- **Problem to solve**: What appears from the first line of the data below through the line containing "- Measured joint", both included, should be copied exactly, and nothing else.

- **Provided material**:
⁂

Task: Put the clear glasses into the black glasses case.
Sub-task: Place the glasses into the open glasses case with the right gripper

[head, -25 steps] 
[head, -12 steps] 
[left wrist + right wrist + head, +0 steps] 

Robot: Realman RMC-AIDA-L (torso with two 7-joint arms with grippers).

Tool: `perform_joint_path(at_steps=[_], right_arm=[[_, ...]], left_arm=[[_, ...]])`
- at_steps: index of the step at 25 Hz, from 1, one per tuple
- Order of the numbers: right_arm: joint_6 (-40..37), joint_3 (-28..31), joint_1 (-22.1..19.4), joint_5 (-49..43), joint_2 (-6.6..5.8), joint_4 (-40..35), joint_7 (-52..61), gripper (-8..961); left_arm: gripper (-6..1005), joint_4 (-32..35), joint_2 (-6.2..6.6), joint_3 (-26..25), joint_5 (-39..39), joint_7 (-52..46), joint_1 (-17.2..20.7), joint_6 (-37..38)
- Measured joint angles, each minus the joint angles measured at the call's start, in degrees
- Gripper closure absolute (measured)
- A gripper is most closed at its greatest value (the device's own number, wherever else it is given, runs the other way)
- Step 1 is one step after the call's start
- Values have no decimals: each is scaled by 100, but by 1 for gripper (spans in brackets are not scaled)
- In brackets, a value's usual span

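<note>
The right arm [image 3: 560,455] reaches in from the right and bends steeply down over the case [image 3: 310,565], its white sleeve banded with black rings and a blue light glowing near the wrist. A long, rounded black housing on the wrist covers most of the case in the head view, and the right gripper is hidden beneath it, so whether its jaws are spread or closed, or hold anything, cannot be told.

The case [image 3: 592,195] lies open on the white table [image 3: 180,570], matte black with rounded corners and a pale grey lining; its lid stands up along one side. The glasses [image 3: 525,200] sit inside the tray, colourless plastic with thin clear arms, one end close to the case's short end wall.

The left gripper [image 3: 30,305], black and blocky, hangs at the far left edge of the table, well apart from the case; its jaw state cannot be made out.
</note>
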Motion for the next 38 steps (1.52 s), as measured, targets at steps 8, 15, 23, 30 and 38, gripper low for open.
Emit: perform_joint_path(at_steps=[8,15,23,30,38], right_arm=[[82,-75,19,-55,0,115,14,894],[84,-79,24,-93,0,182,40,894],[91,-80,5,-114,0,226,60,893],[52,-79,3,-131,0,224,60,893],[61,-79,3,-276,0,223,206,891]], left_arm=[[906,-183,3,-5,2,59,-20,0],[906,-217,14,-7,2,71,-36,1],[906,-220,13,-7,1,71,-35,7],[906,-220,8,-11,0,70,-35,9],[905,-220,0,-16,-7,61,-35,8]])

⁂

- **Response area**:
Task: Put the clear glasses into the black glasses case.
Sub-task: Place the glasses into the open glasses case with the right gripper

[head, -25 steps] 
[head, -12 steps] 
[left wrist + right wrist + head, +0 steps] 

Robot: Realman RMC-AIDA-L (torso with two 7-joint arms with grippers).

Tool: `perform_joint_path(at_steps=[_], right_arm=[[_, ...]], left_arm=[[_, ...]])`
- at_steps: index of the step at 25 Hz, from 1, one per tuple
- Order of the numbers: right_arm: joint_6 (-40..37), joint_3 (-28..31), joint_1 (-22.1..19.4), joint_5 (-49..43), joint_2 (-6.6..5.8), joint_4 (-40..35), joint_7 (-52..61), gripper (-8..961); left_arm: gripper (-6..1005), joint_4 (-32..35), joint_2 (-6.2..6.6), joint_3 (-26..25), joint_5 (-39..39), joint_7 (-52..46), joint_1 (-17.2..20.7), joint_6 (-37..38)
- Measured joint angles, each minus the joint angles measured at the call's start, in degrees

This exercise has now been finished.